Please keep to the lines below from the one with "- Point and" through the one with "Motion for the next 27", and restate them word for word, ends included.

Records to use Start Marker

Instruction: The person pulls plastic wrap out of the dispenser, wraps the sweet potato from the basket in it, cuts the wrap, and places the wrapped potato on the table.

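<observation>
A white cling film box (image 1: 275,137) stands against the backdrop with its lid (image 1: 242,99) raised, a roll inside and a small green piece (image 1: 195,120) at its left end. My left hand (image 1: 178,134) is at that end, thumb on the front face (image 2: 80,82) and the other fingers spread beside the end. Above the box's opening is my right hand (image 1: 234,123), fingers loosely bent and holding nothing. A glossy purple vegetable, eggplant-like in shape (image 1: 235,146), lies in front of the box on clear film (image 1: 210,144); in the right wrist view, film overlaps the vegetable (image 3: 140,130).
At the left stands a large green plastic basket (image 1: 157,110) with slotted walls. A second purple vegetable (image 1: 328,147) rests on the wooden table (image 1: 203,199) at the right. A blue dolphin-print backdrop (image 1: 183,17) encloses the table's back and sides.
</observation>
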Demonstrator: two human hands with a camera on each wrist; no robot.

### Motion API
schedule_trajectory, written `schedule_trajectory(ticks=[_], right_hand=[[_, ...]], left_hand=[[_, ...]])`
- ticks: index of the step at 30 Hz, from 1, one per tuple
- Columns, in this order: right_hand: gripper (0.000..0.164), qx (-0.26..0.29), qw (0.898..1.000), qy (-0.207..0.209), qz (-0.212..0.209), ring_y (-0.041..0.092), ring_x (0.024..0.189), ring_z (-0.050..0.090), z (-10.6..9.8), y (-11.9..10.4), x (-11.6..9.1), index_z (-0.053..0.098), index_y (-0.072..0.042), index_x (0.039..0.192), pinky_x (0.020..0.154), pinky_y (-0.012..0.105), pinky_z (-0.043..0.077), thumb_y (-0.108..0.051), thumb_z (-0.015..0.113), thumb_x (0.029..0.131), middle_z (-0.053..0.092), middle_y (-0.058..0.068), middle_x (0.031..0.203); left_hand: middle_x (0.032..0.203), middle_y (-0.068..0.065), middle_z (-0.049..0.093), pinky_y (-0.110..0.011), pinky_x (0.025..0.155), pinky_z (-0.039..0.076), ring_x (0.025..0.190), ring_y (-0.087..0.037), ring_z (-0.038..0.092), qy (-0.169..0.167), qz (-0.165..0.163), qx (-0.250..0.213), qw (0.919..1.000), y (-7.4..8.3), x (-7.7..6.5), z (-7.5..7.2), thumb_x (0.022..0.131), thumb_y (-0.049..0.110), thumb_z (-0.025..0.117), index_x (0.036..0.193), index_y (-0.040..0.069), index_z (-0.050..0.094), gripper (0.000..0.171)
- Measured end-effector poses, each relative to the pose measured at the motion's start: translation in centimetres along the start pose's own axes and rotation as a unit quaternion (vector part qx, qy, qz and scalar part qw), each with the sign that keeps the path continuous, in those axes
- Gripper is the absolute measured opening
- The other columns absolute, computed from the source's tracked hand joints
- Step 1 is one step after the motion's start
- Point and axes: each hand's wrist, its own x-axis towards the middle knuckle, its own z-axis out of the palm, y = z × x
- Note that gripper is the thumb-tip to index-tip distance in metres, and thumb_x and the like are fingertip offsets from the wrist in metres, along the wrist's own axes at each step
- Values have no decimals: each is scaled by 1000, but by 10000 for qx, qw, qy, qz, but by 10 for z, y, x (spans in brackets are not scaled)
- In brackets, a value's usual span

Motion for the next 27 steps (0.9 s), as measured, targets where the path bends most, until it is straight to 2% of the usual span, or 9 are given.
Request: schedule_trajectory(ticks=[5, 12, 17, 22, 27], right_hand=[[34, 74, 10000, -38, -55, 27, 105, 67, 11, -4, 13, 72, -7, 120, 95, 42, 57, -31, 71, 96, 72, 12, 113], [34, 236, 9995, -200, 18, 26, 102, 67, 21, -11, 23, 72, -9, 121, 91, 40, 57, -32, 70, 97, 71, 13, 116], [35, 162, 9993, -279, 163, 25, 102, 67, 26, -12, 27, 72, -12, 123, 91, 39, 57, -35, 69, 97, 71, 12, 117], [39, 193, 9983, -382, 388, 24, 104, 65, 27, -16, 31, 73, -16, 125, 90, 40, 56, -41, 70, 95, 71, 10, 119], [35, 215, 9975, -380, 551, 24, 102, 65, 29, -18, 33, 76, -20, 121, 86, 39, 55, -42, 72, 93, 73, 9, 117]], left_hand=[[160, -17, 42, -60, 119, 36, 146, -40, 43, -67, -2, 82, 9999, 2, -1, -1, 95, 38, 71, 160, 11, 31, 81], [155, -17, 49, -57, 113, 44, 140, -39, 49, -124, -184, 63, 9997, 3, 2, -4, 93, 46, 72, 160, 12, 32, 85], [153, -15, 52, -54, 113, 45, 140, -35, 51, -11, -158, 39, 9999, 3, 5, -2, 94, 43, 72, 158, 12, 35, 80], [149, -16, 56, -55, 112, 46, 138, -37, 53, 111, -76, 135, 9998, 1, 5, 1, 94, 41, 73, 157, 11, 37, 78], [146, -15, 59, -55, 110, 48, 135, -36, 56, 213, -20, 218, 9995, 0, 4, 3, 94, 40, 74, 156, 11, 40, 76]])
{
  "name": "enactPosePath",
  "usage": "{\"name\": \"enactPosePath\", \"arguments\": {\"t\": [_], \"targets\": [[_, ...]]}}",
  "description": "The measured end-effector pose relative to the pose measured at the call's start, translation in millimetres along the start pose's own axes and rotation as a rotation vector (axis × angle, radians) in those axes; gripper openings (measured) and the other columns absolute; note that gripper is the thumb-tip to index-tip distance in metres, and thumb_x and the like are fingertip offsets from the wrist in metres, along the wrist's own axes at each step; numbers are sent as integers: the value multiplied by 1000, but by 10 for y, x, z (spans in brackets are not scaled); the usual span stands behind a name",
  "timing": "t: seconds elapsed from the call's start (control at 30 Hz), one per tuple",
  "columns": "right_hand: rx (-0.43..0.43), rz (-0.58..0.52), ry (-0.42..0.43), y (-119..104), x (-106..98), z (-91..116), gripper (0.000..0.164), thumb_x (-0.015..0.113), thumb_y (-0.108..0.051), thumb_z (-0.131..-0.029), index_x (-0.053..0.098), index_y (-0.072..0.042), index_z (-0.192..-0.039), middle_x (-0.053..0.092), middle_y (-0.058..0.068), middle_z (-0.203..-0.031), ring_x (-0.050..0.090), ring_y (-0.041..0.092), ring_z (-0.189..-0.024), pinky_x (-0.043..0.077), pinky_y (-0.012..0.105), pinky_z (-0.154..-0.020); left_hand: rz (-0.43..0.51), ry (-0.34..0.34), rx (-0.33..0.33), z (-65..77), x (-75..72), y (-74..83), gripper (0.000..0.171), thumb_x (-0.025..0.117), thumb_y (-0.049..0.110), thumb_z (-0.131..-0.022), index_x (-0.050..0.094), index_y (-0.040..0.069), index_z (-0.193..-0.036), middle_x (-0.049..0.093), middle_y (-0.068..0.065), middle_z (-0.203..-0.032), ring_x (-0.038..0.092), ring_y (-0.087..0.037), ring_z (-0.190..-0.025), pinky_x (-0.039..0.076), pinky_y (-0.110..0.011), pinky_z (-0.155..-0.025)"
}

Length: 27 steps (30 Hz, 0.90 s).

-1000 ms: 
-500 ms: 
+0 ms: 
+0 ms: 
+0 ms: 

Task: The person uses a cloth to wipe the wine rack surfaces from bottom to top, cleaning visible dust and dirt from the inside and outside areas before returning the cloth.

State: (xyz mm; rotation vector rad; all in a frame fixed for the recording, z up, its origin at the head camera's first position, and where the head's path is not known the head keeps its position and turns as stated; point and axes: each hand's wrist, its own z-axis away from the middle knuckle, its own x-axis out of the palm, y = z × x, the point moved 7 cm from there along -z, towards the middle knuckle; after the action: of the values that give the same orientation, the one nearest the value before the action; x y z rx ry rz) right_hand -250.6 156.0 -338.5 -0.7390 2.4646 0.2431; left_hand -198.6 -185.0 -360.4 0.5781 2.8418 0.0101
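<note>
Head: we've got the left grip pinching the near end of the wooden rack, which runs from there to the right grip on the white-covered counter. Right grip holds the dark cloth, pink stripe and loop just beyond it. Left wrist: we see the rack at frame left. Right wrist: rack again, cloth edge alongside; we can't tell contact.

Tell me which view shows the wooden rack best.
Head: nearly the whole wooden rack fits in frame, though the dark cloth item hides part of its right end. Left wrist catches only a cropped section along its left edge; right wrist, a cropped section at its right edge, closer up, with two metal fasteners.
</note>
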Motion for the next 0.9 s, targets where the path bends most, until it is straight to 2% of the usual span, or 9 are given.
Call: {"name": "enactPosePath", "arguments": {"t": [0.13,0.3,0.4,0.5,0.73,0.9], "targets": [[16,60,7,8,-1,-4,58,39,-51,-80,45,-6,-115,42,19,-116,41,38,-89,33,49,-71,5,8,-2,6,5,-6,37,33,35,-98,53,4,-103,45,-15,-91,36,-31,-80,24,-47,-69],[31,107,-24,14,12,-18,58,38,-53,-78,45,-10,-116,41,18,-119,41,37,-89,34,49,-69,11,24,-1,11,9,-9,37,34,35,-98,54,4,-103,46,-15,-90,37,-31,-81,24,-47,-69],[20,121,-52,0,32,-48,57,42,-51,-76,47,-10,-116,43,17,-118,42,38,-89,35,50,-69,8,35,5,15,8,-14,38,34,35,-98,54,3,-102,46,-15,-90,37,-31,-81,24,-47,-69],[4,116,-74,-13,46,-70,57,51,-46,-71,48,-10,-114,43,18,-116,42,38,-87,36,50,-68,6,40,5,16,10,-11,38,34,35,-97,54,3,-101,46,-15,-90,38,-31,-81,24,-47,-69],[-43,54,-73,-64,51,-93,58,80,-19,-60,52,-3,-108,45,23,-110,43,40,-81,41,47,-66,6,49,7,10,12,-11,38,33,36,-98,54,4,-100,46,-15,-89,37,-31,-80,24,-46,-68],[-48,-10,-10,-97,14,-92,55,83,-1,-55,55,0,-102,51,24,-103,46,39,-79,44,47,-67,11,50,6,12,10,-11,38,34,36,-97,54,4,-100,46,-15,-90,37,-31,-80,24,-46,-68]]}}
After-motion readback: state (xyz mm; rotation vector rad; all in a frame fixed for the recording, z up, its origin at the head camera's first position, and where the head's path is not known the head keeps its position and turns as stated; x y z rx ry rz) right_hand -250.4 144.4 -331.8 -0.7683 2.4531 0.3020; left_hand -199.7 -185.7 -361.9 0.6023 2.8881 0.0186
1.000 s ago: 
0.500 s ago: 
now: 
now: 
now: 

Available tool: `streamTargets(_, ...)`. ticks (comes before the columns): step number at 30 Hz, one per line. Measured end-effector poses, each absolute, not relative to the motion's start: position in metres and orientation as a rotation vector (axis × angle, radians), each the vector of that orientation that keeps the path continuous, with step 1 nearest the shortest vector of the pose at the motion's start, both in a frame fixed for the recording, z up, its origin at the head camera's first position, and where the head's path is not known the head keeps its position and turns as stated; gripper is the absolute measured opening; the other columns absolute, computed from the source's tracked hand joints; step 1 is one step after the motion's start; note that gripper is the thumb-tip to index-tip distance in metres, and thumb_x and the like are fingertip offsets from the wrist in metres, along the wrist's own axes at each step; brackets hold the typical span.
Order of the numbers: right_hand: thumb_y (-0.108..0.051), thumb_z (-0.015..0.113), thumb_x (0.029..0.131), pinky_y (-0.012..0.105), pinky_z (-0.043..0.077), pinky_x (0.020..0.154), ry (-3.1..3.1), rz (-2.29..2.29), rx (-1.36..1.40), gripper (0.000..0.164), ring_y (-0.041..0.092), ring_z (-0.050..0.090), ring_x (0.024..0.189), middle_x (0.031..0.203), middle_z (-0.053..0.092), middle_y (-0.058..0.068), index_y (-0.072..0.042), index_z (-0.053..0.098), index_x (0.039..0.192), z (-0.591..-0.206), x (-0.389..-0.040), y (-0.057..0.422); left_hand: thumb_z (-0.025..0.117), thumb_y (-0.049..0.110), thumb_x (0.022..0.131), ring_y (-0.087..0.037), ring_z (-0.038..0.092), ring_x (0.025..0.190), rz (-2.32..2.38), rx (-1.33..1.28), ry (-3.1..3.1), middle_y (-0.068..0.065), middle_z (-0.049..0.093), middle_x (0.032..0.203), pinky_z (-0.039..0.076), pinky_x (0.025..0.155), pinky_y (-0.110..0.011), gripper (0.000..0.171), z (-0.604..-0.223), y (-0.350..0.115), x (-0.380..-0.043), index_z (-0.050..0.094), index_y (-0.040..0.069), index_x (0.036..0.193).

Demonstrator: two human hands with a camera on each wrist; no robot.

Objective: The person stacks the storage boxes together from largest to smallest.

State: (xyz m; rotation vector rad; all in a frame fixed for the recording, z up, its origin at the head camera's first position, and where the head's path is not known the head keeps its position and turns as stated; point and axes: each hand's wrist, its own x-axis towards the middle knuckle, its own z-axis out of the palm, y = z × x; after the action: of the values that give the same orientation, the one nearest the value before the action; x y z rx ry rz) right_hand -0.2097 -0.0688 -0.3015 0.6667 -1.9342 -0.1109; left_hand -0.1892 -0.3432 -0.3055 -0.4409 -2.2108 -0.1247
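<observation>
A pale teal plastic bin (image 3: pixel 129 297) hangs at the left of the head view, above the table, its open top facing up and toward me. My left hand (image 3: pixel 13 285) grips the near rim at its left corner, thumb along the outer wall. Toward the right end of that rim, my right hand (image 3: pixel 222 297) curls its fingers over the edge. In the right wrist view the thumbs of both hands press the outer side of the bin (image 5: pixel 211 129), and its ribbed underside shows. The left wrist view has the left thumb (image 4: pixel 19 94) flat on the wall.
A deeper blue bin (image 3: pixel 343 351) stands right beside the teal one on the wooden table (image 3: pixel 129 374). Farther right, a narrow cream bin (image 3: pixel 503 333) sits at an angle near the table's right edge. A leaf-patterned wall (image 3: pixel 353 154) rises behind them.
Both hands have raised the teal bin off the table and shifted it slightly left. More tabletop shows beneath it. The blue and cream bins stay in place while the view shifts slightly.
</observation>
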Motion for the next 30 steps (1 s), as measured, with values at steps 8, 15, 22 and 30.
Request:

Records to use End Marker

Solution to this problem =>
- Point and axes: each hand's wrist, its own x-axis towards the middle knuckle, its own z-axis out of the palm, y = z × x
- Note that gripper is the thumb-tip to index-tip distance in metres, and thumb_x and the like are fingertip offsets from the wrist in metres, along the wrist's own axes at each step
- Values have no decimals: each is scaled by 1000, but by 10000 for qx, qw, qy, qz, but by 10 for z, y, x (spans in brackets are not scaled)
- In brackets, a value's usual span

Motion for the next 27 steps (0.9 s), as measured, targets where the path bends most, until it is straight to 2% of the usual span, or 9 are given.

This answer requires no additional content.